§ DESCRIPTION OF THE TASK:
When you reach the line with "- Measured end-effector" in the data below, begin printing lines exactly, and stop once the line with "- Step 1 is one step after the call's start" has been printed.

Extracted records:
◇ ◇ ◇ ◇ ◇

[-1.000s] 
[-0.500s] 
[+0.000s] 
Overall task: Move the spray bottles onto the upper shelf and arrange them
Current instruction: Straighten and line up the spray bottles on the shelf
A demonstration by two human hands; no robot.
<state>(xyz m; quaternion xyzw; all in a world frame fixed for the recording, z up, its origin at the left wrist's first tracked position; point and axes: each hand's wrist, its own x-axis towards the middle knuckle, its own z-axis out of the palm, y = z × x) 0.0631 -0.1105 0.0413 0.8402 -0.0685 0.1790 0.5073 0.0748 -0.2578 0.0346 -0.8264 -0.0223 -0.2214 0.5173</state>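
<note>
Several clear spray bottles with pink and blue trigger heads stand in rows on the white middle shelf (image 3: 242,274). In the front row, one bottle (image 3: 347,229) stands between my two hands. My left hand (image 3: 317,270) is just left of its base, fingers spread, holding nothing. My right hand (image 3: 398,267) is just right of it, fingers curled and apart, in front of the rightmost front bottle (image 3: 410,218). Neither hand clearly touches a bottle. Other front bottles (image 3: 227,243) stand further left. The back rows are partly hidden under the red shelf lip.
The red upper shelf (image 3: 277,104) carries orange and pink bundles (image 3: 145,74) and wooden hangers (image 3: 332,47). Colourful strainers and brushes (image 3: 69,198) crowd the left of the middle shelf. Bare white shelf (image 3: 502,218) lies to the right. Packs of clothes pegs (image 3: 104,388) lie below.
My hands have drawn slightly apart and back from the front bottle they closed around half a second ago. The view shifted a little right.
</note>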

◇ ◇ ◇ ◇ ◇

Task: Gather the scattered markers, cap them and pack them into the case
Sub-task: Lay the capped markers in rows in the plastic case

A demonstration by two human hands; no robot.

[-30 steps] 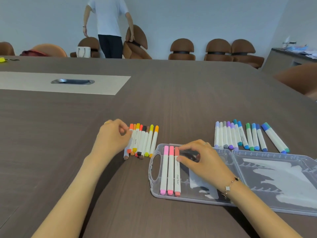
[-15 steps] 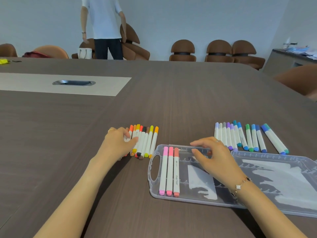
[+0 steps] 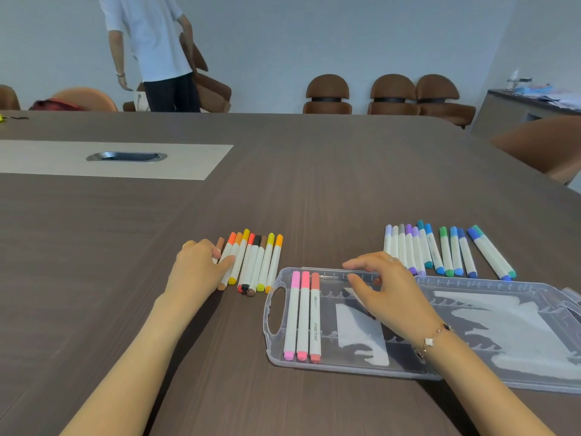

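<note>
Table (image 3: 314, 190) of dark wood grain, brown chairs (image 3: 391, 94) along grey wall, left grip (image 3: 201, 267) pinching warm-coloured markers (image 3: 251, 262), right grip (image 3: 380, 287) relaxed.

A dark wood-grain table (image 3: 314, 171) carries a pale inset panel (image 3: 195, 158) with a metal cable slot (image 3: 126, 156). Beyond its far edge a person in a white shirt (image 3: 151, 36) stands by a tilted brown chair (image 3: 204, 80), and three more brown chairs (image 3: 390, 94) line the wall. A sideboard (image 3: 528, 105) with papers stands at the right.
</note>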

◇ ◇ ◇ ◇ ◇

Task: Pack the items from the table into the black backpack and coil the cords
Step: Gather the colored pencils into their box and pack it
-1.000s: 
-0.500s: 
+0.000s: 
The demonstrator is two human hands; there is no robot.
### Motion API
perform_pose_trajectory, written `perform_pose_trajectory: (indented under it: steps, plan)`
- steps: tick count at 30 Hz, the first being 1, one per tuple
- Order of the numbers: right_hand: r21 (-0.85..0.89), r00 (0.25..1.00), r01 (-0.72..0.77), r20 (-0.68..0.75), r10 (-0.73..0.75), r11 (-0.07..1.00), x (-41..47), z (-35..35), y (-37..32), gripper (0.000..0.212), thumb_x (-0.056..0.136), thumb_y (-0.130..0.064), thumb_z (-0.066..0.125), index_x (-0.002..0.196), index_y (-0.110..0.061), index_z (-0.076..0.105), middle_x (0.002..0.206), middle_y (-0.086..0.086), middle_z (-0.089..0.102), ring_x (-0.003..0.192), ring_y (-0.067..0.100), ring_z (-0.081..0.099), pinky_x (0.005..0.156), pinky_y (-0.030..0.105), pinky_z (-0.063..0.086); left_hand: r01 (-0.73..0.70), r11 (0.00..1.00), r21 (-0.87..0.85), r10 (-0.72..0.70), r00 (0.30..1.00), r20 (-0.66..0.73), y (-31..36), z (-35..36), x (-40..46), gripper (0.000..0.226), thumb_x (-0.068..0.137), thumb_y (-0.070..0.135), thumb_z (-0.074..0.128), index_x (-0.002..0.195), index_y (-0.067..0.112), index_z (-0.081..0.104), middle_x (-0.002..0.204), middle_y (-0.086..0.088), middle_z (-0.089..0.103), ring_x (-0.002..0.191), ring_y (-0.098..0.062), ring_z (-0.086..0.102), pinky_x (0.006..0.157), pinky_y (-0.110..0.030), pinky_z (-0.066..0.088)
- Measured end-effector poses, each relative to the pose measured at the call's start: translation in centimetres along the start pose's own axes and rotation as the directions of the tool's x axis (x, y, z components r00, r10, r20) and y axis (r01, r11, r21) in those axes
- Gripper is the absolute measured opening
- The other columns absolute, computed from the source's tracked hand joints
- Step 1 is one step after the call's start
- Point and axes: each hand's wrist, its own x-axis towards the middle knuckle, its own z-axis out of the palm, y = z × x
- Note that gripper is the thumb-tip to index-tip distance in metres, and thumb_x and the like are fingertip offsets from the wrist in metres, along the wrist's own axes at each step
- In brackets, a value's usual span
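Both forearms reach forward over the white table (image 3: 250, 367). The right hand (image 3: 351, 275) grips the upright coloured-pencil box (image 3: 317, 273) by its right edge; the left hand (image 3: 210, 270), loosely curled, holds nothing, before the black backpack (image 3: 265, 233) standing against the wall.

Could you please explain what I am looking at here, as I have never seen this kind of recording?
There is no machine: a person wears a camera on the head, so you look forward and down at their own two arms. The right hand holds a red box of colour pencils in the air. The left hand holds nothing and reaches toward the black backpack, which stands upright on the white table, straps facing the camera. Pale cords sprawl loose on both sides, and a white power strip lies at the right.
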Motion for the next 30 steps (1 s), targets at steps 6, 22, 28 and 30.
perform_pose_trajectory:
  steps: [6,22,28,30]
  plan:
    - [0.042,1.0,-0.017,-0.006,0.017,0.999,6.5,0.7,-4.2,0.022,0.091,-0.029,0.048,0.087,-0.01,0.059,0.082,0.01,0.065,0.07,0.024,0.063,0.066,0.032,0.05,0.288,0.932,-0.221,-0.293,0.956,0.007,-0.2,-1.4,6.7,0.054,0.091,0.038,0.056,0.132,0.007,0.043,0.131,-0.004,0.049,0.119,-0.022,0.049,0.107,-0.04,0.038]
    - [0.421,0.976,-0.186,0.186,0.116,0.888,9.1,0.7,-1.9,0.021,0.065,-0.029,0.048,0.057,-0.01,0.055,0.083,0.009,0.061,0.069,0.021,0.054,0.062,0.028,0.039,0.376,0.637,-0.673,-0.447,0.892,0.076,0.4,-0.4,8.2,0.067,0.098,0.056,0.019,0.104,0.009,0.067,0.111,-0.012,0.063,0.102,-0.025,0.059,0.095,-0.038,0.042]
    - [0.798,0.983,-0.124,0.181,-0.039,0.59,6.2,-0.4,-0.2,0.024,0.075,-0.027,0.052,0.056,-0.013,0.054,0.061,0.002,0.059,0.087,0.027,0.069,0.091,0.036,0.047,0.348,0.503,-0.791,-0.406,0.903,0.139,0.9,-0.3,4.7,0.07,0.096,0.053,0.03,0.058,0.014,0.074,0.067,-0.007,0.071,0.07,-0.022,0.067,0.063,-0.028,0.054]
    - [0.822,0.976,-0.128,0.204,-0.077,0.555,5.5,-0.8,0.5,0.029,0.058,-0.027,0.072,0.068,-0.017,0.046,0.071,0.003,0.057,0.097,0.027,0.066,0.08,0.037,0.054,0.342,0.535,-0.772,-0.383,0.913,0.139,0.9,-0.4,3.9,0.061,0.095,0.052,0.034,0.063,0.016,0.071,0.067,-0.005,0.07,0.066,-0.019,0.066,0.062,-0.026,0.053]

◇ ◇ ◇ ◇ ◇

§ EXERCISE OUTPUT:
- Measured end-effector poses, each relative to the pose measured at the call's start: translation in centimetres along the start pose's own axes and rotation as the directions of the tool's x axis (x, y, z components r00, r10, r20) and y axis (r01, r11, r21) in those axes
- Gripper is the absolute measured opening
- The other columns absolute, computed from the source's tracked hand joints
- Step 1 is one step after the call's start

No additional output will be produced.